Questo tipo di violenza, oltre a essere quella che più spesso si conclude con una penetrazione completa (vaginale, anale od orale), è anche quella che più raramente giunge ai banchi processuali e quindi nel computo delle statistiche. Quanto è più forte il legame di familiarità, infatti, tanto più la vittima tende a subire la violenza sessuale senza reagire. Quando poi a perpetrarla è il coniuge, la legittimità implicita nell'imposizione del debito coniugale porta la violenza alle sue forme più estreme.
A complicare la situazione si aggiunge il fatto che, nella maggior parte dei casi, l'aggressore nega decisamente la violenza oppure afferma che la vittima aveva espresso il suo pieno consenso. Affrontare un procedimento penale significa quindi per molte donne subire una seconda violenza, che può concludersi anche con un vero e proprio crollo psicologico.
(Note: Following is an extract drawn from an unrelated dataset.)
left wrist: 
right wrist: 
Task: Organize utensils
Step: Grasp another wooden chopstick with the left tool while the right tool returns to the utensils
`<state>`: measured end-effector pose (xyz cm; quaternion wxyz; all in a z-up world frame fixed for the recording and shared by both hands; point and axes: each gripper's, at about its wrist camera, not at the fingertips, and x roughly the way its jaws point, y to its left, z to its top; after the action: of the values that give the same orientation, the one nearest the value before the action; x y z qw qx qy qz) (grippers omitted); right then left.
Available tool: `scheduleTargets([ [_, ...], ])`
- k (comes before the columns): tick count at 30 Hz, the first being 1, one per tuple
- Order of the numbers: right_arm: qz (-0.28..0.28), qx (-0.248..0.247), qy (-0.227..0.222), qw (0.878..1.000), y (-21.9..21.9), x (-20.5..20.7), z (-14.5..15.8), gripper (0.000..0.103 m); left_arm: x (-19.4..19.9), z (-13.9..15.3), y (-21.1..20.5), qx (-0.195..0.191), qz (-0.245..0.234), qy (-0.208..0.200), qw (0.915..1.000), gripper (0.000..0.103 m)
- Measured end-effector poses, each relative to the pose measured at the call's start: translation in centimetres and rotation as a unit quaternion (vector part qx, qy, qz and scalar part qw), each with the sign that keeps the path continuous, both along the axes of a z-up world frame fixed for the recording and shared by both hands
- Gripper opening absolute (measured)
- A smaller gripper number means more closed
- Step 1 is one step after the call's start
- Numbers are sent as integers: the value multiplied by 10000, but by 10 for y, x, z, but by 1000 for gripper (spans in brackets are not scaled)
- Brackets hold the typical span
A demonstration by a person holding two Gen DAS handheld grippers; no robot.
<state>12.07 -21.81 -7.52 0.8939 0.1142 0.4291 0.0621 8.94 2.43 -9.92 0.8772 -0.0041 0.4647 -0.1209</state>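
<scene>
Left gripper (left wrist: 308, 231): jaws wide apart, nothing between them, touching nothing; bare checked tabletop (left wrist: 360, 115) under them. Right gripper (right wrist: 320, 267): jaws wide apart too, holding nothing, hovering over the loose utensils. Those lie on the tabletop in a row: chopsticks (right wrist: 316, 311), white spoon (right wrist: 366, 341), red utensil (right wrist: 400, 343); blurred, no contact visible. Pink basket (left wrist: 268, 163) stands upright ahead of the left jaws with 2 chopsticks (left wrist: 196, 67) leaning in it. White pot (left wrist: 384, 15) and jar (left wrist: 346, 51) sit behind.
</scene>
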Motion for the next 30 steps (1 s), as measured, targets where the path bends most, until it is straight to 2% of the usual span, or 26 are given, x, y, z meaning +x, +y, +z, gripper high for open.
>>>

A causa delle difficoltà nell'arrivare a una denuncia, o anche semplicemente a una domanda di soccorso, è molto difficile capire se le violenze sessuali siano in aumento rispetto agli anni passati. Infatti chi ha esperienza in questo campo sa bene che le denunce, che pure sono statisticamente sempre più frequenti, sono solo la punta dell'iceberg del fenomeno. "Secondo i dati della letteratura mondiale" precisa la Kustermann "le vittime di una violenza sessuale che procedono legalmente contro il proprio aggressore sono tra il dieci e il cinquanta per cento. Nonostante i notevoli progressi degli ultimi tempi, quindi, nella maggior parte dei casi le donne continuano a subire in silenzio".